NORDIK one of four partners leads provincewide Women of Ontario Social Enterprise Network (WOSEN) Project
The NORDIK Institute in Sault Ste. Marie will guide the Northern Ontario portion of a new initiative to increase the number of Ontario businesses owned by women. (Stock photo)

Sault Ste. Marie’s NORDIK Institute is one of four partners chosen to lead a new federal initiative to increase the number of Ontario businesses owned women.

NORDIK will guide the development of the Northern portion of the provincewide Women of Ontario Social Enterprise Network (WOSEN) Project.

Other partners include the Pillar Nonprofit Network, Okwaho Equal Source and the Centre for Social Innovation.

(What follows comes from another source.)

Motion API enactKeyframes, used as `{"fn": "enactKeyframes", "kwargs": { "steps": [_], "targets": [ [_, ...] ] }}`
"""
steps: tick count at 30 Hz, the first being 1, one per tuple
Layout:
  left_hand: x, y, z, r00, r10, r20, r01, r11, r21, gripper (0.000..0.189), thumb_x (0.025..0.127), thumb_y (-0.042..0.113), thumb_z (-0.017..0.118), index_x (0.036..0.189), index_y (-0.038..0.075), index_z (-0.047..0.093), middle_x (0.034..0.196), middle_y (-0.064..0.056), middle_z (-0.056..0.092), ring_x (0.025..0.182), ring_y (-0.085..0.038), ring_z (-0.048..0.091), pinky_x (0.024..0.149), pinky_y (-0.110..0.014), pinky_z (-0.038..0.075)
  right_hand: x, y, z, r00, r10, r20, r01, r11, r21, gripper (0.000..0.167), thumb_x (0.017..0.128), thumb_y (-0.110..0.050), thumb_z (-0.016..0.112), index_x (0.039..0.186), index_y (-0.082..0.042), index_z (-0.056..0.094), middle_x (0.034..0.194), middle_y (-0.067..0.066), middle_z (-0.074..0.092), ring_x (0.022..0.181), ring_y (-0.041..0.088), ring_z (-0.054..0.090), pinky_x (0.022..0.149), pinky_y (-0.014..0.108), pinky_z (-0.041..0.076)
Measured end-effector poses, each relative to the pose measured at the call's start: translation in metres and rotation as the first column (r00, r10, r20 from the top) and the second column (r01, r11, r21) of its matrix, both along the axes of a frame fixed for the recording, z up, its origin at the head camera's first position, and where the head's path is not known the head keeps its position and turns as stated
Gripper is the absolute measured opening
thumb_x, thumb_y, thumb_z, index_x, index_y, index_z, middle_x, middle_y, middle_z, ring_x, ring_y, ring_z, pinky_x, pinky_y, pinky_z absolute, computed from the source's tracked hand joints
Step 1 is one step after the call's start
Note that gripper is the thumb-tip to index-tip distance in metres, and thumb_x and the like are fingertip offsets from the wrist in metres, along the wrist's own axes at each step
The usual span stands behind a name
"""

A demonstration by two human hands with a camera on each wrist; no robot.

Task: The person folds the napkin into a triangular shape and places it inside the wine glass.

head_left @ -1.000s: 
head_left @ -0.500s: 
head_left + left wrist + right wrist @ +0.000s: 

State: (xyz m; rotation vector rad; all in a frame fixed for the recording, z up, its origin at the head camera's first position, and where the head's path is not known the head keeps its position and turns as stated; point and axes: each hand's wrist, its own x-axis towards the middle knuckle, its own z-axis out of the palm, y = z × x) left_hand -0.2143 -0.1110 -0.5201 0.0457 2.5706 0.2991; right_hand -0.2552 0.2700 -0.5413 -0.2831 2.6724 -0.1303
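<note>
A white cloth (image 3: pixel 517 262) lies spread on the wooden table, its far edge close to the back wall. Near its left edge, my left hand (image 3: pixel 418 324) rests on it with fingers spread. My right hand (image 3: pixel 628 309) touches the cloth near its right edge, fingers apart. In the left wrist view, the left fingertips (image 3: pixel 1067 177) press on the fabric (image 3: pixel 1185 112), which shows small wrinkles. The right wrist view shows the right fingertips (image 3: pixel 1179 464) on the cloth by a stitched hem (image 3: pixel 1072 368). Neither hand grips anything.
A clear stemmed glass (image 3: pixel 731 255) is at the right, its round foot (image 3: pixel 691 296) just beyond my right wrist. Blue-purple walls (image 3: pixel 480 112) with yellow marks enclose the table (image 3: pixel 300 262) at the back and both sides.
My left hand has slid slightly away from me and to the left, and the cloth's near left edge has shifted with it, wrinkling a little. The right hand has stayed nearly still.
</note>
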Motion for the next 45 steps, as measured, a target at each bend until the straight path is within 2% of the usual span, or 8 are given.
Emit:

A social enterprise is characterized as a business that generates enough revenues to help solve a social problem.

Together, the partners are receiving up to $3.6 million for the following goals:

  • support 150 new and expand 75 existing women-led social enterprises,
  • offer 10 Women-Centered Innovation Trainings to 250 people, and
  • provide training for 45 business coaches and connect to investment opportunities through the Women Impact Investor Network.

The project is part of the Women Entrepreneurship Strategy Ecosystem Fund, announced in 2018. It includes a federal investment of $2 billion to increase the number of women-owned businesses by 2025.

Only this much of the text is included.